* _What needs to be done_
Report the lines of the data below that contain the string "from".

* _Data provided_
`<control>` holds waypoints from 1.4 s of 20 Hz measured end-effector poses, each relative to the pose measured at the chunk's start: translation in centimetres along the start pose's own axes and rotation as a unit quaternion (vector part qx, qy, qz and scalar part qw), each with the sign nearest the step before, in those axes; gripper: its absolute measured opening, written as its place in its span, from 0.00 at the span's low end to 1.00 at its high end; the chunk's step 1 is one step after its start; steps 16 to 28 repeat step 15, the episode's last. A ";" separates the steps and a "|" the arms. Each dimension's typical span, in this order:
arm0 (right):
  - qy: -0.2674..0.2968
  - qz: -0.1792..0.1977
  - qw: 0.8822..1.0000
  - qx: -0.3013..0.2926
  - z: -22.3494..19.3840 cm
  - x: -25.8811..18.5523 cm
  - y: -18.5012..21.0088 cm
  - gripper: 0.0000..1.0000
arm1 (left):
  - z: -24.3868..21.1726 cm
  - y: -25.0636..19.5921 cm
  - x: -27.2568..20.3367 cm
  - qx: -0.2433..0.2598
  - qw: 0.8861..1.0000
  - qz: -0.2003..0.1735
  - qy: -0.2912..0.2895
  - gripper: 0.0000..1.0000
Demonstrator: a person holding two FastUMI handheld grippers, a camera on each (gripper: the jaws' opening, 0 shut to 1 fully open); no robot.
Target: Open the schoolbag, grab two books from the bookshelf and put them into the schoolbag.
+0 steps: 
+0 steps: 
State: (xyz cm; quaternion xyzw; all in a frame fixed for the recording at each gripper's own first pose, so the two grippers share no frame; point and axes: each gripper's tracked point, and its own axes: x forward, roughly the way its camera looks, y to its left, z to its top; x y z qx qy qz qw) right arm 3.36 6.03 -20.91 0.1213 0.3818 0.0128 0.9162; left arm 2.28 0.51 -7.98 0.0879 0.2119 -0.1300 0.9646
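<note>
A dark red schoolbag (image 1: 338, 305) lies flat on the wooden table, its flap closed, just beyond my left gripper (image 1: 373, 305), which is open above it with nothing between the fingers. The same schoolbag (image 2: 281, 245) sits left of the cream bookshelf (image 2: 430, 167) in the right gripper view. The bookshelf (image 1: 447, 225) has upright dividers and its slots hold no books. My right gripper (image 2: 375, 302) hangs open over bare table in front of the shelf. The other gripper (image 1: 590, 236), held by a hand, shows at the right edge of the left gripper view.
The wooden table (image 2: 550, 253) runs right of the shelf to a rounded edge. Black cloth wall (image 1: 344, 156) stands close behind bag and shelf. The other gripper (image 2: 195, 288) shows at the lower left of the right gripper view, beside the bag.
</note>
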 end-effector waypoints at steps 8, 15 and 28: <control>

* _Written answer_
`<control>` holds waypoints from 1.4 s of 20 Hz measured end-effector poses, each relative to the pose measured at the chunk's start: translation in centimetres along the start pose's own axes and rotation as a unit quaternion (vector part qx, qy, qz and scalar part qw), each with the sign nearest the step before, in those axes; gripper: its absolute measured opening, written as its place in its span, from 0.00 at the span's low end to 1.00 at its high end; the chunk's step 1 is one step after its start; steps 16 to 28 repeat step 15, the episode's last. A ";" separates the steps and a "|" the arms. Each dimension's typical span, in this order:
Target: Open the schoolbag, grab two books from the bookshelf and put them into the schoolbag.

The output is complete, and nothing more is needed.